### Problem
Show all lines containing "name" from the data below.

### Dataset excerpt
++++++

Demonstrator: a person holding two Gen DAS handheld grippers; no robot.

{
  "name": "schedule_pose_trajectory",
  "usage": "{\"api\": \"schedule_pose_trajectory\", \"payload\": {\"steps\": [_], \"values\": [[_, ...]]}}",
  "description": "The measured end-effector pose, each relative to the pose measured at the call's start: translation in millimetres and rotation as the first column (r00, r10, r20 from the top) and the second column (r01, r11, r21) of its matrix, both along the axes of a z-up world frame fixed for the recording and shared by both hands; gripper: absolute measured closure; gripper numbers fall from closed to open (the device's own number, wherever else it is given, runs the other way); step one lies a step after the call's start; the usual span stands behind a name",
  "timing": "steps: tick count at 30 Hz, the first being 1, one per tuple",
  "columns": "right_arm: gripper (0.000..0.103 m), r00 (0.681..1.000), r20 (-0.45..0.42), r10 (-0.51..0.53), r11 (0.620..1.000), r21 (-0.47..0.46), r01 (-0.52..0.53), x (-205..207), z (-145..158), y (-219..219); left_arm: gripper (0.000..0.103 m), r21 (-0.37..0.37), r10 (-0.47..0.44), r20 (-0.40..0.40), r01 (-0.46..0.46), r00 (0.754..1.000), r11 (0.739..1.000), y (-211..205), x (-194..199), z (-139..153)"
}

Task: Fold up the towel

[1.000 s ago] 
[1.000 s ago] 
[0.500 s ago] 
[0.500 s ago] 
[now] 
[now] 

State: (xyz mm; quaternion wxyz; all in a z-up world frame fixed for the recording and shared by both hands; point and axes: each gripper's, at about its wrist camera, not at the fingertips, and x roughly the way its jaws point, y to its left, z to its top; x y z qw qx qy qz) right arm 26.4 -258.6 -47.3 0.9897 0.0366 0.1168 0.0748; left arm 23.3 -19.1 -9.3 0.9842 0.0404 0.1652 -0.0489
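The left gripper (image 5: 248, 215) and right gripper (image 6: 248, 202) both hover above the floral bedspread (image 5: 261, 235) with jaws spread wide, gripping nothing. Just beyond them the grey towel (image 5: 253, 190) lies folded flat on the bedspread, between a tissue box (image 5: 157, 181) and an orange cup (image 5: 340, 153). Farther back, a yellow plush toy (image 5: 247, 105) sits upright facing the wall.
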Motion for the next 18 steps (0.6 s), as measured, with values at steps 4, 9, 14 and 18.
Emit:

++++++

### Result of this exercise
  "name": "schedule_pose_trajectory",
  "description": "The measured end-effector pose, each relative to the pose measured at the call's start: translation in millimetres and rotation as the first column (r00, r10, r20 from the top) and the second column (r01, r11, r21) of its matrix, both along the axes of a z-up world frame fixed for the recording and shared by both hands; gripper: absolute measured closure; gripper numbers fall from closed to open (the device's own number, wherever else it is given, runs the other way); step one lies a step after the call's start; the usual span stands behind a name",

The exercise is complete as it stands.